• [Work instruction]: Scan the entries below and tally the lines that include "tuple". Return nothing but the tally.

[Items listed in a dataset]
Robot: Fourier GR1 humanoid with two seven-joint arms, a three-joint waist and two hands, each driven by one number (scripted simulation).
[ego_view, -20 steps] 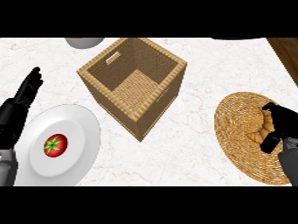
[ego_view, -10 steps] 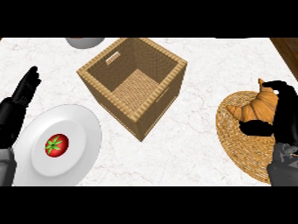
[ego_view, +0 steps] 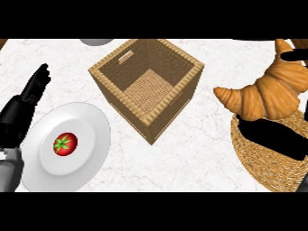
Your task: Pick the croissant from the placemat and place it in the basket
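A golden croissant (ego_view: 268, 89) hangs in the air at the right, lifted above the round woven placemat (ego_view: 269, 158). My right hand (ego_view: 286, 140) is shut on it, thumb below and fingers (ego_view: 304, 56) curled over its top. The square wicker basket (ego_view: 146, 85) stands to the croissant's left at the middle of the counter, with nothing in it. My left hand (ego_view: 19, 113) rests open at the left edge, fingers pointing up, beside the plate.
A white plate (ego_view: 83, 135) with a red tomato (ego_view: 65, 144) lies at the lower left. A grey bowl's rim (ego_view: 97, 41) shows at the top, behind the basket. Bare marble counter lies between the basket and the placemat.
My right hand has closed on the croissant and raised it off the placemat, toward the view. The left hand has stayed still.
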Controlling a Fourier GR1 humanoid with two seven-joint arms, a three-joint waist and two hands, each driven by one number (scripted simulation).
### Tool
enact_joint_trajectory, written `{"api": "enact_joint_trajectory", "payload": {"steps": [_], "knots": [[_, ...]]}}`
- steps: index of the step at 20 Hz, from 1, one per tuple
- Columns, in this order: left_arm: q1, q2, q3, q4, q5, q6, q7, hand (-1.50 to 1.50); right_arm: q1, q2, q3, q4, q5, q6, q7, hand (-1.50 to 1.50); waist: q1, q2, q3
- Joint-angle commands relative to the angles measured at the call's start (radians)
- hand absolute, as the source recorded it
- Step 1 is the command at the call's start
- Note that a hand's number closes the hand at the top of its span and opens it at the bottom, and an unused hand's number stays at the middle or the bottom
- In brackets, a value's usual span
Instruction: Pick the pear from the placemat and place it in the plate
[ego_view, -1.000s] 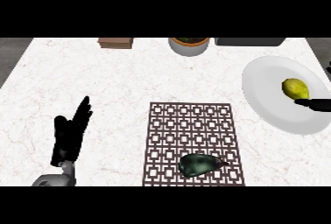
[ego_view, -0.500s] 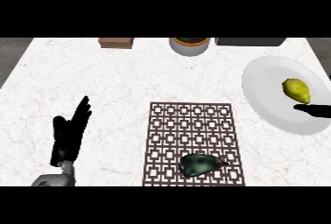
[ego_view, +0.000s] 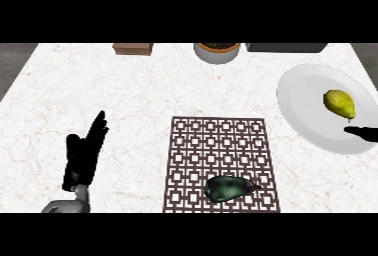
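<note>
Your desk (ego_view: 148, 90) is a pale marbled slab, with a brown box (ego_view: 133, 48), a potted plant (ego_view: 217, 52) and a dark tray (ego_view: 287, 47) lined along its far edge at twelve o'clock. You will find the pear (ego_view: 339, 103) lying on the white plate (ego_view: 303, 107) at about two o'clock, stem toward you, with nothing touching it. That puts it where the task wants it, so I judge the placing done. Of your right robot hand (ego_view: 362, 133) only a dark tip shows at the view's right edge, just beside the plate's near rim and apart from the pear; I cannot tell how it is set. Your left robot hand (ego_view: 85, 155) rests at eight o'clock, flat and straight, holding nothing, well clear of the work. The patterned placemat (ego_view: 221, 145) at six o'clock holds only a dark green pepper (ego_view: 227, 188) near its front edge; leave that where it lies, since the task does not call for it.
</note>
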Motion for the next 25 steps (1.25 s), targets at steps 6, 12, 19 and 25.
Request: {"api": "enact_joint_trajectory", "payload": {"steps": [6, 12, 19, 25], "knots": [[0.023, 0.017, 0.007, -0.043, 0.010, -0.022, 0.025, 0.00, 0.090, -0.032, -0.026, 0.035, -0.029, -0.038, -0.086, -1.50, 0.006, 0.002, 0.002], [0.017, 0.023, 0.022, -0.002, 0.023, -0.043, -0.015, 0.00, 0.062, -0.092, -0.039, 0.042, -0.049, 0.000, -0.041, -1.50, 0.007, 0.002, 0.001], [-0.029, -0.015, 0.001, 0.003, -0.009, 0.004, 0.014, 0.00, 0.094, -0.129, -0.073, 0.055, -0.076, -0.057, -0.046, -1.50, 0.010, 0.007, 0.003], [-0.017, -0.026, -0.015, -0.054, -0.019, 0.017, 0.078, 0.00, 0.121, -0.151, -0.063, 0.058, -0.069, -0.057, -0.044, -1.50, 0.013, 0.005, 0.004]]}}
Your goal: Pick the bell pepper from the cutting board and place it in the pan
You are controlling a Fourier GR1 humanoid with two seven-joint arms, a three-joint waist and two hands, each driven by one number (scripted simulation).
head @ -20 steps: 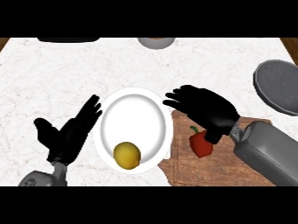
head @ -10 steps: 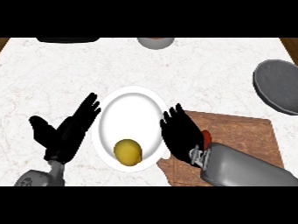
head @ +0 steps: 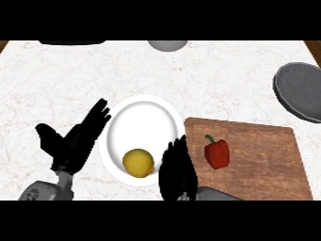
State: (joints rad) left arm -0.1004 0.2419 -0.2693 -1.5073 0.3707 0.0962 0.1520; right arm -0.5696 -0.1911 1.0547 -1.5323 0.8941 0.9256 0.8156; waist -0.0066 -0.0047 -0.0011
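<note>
The red bell pepper (head: pixel 217 153) lies on the left part of the cutting board (head: pixel 260 160), just right of the right hand (head: pixel 177 169), whose straight fingers hold nothing. The pan (head: pixel 307 92) sits far right. The left hand (head: pixel 76 139) rests open left of the plate (head: pixel 143 122) holding a lemon (head: pixel 138 163).

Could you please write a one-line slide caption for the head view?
Right hand open left of the bell pepper on the cutting board; pan waits at right.

A single head view is looking steeply down at the bench (head: pixel 65 70) from close above, facing away from the robot, forearms entering at the lower edge.
</note>
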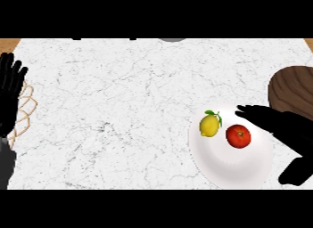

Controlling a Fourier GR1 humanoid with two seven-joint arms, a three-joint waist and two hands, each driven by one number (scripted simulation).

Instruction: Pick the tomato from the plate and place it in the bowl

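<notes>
1. The tomato [238, 136] lies on the white plate [232, 171], in the upper right part of it. A lemon [211, 125] with a small green leaf lies just beside it on the left; I cannot tell whether the two touch.

2. The right hand [282, 123] comes in from the right edge and reaches over the rim of the plate. Its fingers are stretched out and apart from the thumb, which shows lower, near the bottom right corner. The fingertips [245, 111] are just above the tomato in the view, very near to it, but nothing is curled round the tomato — the hand holds nothing.

3. The left hand [5, 95] rests at the left edge of the counter [119, 111], fingers straight and pointing up. It lies over a thin wire thing [26, 111] of pale loops; what this thing is, I cannot say.

4. The bowl [298, 94] is dark brown wood, at the right edge, above the plate and close behind the right hand. Only a part of it shows, and nothing is visible inside that part.

5. My judgement of the progress: the task is at its beginning. The reach to the tomato is almost finished, but the grasp is not yet made.

6. What is left: to close the fingers round the tomato without pushing the lemon, to lift it, to carry it the short way to the bowl, and to let it go there — so nearly all of the work.
</notes>
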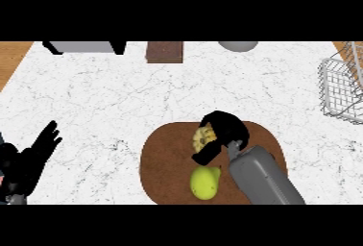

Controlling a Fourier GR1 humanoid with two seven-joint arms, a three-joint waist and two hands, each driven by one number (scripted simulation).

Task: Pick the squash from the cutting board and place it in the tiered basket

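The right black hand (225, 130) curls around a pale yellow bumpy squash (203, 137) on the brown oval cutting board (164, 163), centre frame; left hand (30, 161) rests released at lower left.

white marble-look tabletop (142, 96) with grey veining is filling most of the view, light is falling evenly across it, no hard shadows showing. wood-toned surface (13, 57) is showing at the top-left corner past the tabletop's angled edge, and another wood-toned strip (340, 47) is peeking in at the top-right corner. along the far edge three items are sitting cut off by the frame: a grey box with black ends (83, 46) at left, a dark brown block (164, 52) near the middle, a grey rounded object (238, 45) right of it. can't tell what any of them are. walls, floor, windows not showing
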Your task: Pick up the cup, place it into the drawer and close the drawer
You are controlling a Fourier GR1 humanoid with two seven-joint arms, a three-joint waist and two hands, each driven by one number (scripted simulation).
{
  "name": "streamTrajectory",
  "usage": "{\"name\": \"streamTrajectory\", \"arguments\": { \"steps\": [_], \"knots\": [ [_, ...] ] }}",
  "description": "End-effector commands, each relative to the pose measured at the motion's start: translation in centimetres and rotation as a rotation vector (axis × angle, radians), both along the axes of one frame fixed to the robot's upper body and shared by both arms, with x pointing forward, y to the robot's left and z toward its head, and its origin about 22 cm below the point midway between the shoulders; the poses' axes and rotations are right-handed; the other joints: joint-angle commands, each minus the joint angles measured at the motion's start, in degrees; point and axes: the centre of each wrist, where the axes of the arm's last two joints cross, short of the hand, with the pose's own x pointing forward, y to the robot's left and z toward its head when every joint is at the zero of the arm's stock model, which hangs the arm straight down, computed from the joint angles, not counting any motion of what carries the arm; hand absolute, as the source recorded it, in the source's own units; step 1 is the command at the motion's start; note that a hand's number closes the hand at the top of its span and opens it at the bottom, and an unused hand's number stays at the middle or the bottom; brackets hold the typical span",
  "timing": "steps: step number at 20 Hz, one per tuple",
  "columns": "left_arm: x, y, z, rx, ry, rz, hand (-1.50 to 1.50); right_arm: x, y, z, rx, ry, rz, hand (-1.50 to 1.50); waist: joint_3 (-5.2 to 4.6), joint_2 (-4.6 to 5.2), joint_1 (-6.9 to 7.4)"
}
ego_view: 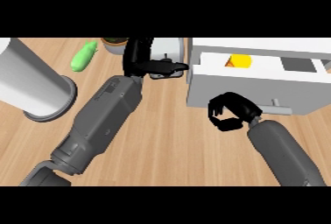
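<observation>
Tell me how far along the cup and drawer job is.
Nothing looks finished. In hand: the left hand has its fingers curled on the white cup, left of the open white drawer. Left: put the cup in beside the yellow item, then close it. The right hand sits curled at the drawer front.

The surface (168, 144) is pale wood with visible grain. At nine o'clock, a smooth matt grey cylinder (32, 78); the drawer (252, 87) looks matt white.
</observation>
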Motion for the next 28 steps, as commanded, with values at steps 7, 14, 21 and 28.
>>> {"name": "streamTrajectory", "arguments": {
  "steps": [7, 14, 21, 28],
  "knots": [
    [-0.9, 4.8, -1.8, -0.019, 0.002, -0.045, -1.5, 6.6, -4.3, 5.0, 0.164, -0.157, -0.183, 1.5, 0.45, 1.61, 3.66],
    [-1.4, 5.5, -1.8, -0.002, 0.015, -0.074, -1.5, 8.2, -6.4, 8.8, 0.205, -0.212, -0.318, 1.5, 0.46, 1.89, 6.18],
    [-1.4, 6.6, -1.5, -0.008, 0.004, -0.1, -1.5, 8.4, -8.1, 11.0, 0.26, -0.215, -0.311, 1.5, 0.41, 2.46, 7.11],
    [-1.8, 7.1, -1.9, -0.011, 0.002, -0.116, -1.5, 8.1, -9.5, 12.5, 0.287, -0.203, -0.29, 1.5, 0.36, 2.34, 8.63]
  ]
}}
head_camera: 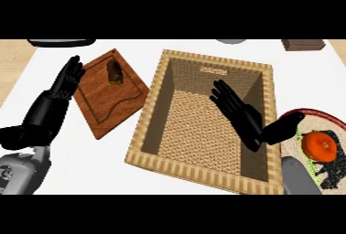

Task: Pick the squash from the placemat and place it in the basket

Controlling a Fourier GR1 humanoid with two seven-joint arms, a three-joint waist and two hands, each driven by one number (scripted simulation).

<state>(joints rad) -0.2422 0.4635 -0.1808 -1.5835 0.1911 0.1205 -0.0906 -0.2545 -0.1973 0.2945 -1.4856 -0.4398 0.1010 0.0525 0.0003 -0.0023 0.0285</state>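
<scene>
An orange, round squash [321,144] lies on a round placemat [292,146] with a dark red rim at the right edge. A large rectangular woven basket [150,109] fills the middle of the counter and holds nothing that I can see. My right hand [240,114] hovers over the basket's right half, open, with straight fingers pointing up and left. Its thumb reaches toward the placemat, left of the squash and not touching it. My left hand [54,98] rests open at the left, fingers up.
A wooden cutting board [108,107] lies left of the basket with a small brown-green item [116,73] on it. A brown block [303,44], a grey object [231,41] and a dark object [61,42] sit along the far edge.
</scene>
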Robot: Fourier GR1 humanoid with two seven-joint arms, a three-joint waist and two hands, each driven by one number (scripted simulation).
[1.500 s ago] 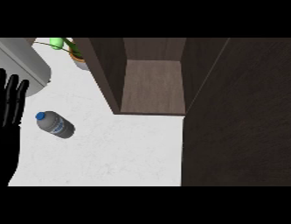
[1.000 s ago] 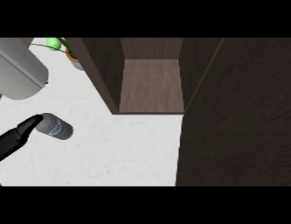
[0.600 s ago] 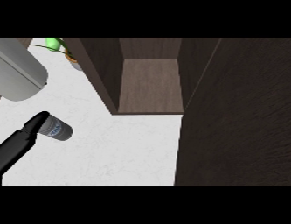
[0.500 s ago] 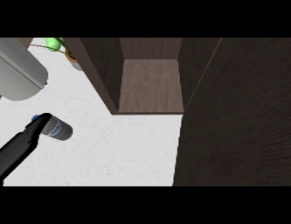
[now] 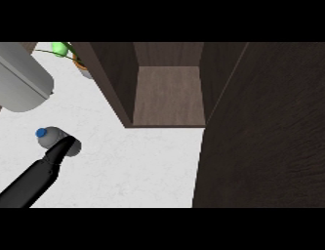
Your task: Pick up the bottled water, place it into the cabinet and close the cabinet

• [Task response]: 2